=== WORK TO BE COMPLETED ===
Exclude the images, then return every line below exactly as written.

____

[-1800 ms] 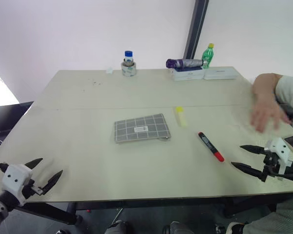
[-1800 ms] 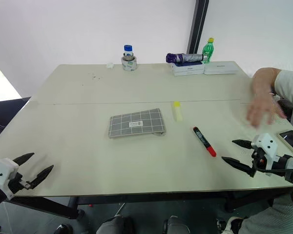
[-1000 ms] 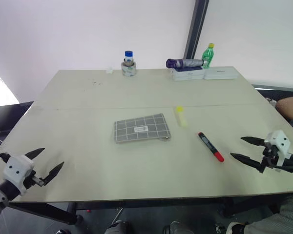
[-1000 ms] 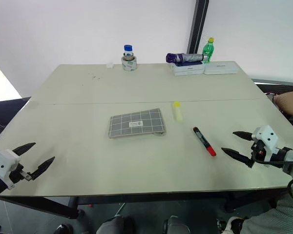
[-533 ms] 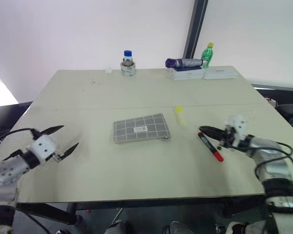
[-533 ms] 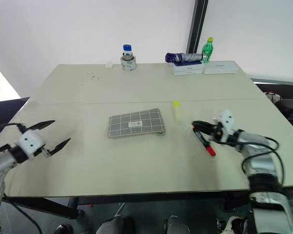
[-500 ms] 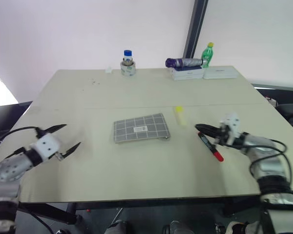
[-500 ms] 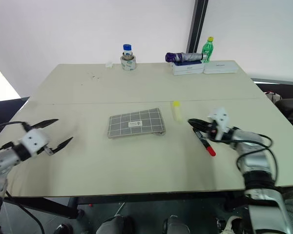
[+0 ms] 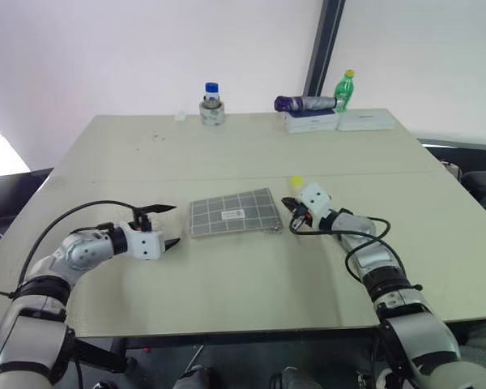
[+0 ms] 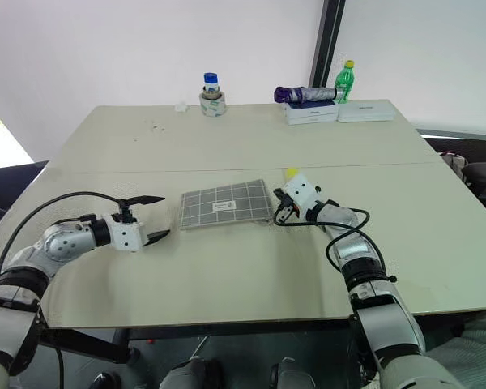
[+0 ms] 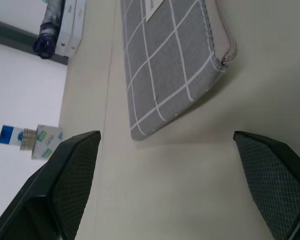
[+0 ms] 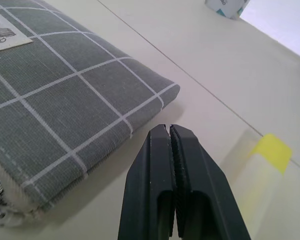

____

=== YOUR RESPONSE ===
[-1800 ms] 
[-1800 ms] 
[-1000 ms] 
[-1000 ms] 
[-533 ms] 
[-533 ms] 
[-500 ms] 
[-500 ms] 
[+0 ms] 
[+0 ms] 
[+0 ms] 
[+0 ms] 

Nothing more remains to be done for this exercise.